Wistan and Edwin meet Gawain's party at the cairn, and Gawain reluctantly agrees to show the way to Querig's lair. He reveals that he is in fact Querig's protector, since Querig's breath causes forgetfulness and allows Saxon and Briton to live side by side (despite the British massacre of Saxon innocents). Gawain justifies his actions through this peace, although Wistan points out that it is a peace founded upon coercion and lies. Gawain and Wistan battle, and Wistan kills Gawain. Wistan then kills Querig, who is anticlimactically withered by age and unable to move, by decapitation. Before taking leave of the elderly couple, Wistan reveals that he will raise Edwin to be a vengeful and effective Saxon warrior without pity, and that now that the "mist" will dissipate, war will soon break out with Saxons slaughtering Britons in a war of conquest. The Buried Giant is a metaphor for the immensities that have been forgotten - buried, perhaps never to rise again, but yet leaving a lingering sense of remembrance. Edwin runs to Wistan, ignoring the elderly Britons' goodbyes, and remembering his promise to Wistan to hate all Britons, which appears initially to conflict him.
Throughout the novel, the moral conflict is mirrored in the troubles of Axl and Beatrice's relationship. On one hand, they feel that remembering their past will make their love truer, on the other, they worry that something in their past will ruin their current positive view of the relationship.
In the final chapter of the novel, Beatrice and Axl have recovered their memories. Their son died of plague, estranged by Beatrice's adulterous affair, and Axl refused to allow Beatrice to visit his grave. A ferryman (the narrator of the chapter) offers to take the couple to an island where they can see their son, and as has been a continuing theme throughout the novel, the couple must prove their true love to live together on the (obviously allegorical) island. The ferryman questions the couple separately, and assures them that they will be allowed to live together, although he insists that he ferry only Beatrice first. Axl finally accepts this decision, although he does not try to reconcile with the boatman (which he stated he would do), and the boatman does not seek his eye. The ending is therefore ambiguous.

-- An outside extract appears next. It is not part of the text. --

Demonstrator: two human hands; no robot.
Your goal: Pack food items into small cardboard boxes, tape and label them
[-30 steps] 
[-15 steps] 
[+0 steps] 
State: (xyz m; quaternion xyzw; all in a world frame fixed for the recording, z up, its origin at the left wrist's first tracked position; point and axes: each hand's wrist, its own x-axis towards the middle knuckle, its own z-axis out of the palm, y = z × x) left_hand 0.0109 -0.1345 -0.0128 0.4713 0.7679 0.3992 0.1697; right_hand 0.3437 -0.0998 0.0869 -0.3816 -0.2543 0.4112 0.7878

The novel received mixed reviews from critics.
James Wood writing for The New Yorker criticized the work saying that "Ishiguro is always breaking his own rules, and fudging limited but conveniently lucid recollections."

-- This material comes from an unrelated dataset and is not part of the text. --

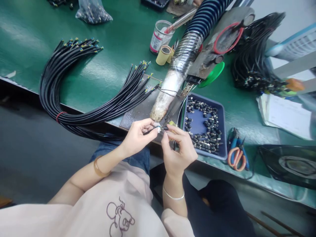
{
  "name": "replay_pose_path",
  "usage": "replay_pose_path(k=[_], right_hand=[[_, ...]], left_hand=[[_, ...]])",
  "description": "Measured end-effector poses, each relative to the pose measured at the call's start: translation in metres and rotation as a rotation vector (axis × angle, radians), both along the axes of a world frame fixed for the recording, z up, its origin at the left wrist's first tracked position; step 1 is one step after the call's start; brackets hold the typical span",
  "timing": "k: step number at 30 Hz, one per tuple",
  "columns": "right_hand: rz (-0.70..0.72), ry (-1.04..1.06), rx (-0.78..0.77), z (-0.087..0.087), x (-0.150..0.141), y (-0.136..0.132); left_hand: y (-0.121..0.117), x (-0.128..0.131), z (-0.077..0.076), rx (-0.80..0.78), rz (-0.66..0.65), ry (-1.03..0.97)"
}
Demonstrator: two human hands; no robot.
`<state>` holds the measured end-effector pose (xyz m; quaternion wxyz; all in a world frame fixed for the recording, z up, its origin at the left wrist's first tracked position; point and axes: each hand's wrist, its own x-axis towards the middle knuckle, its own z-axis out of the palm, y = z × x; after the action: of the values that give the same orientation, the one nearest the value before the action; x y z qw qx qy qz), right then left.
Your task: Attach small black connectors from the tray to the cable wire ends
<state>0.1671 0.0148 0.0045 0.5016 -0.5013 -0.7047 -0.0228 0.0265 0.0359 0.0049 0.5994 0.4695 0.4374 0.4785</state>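
Note:
My left hand [138, 135] pinches the stripped end of a black cable [153, 129] just below the mouth of a foil-wrapped extraction hose [172, 82]. My right hand [177, 148] meets it from the right, fingers closed on a small black connector [165, 128] at the cable's tip. Both hands hover over the table's front edge, above my lap. A bundle of black cables [74, 112] with coloured wire tips, bound by a red band, loops over the edge at the left.
A blue tray [223, 131] of several small black connectors lies right of my hands. Orange-handled scissors and blue cutters [237, 154] lie beside it. A jar [159, 36], tape rolls [164, 54], a green disc, another cable bundle [254, 62] and papers [286, 113] sit on the green table [111, 65].

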Motion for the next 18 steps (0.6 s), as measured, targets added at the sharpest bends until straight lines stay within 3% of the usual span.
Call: replay_pose_path(k=[10,18], right_hand=[[0.035,0.009,-0.042,0.005,0.000,-0.003],[0.099,0.018,-0.112,0.003,0.009,-0.008]], left_hand=[[0.001,-0.001,0.002,-0.023,-0.013,-0.040],[-0.002,-0.005,0.008,-0.058,-0.110,-0.006]])
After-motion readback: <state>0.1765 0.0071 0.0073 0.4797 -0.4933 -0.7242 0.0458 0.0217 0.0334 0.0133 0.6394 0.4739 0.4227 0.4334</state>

Alex Preston writing for The Guardian was much more positive, writing: "Focusing on one single reading of its story of mists and monsters, swords and sorcery, reduces it to mere parable; it is much more than that. It is a profound examination of memory and guilt, of the way we recall past trauma en masse. It is also an extraordinarily atmospheric and compulsively readable tale, to be devoured in a single gulp. The Buried Giant is Game of Thrones with a conscience, The Sword in the Stone for the age of the trauma industry, a beautiful, heartbreaking book about the duty to remember and the urge to forget."
In 2015 Random House Audio released an audiobook version of the novel, read by David Horovitch.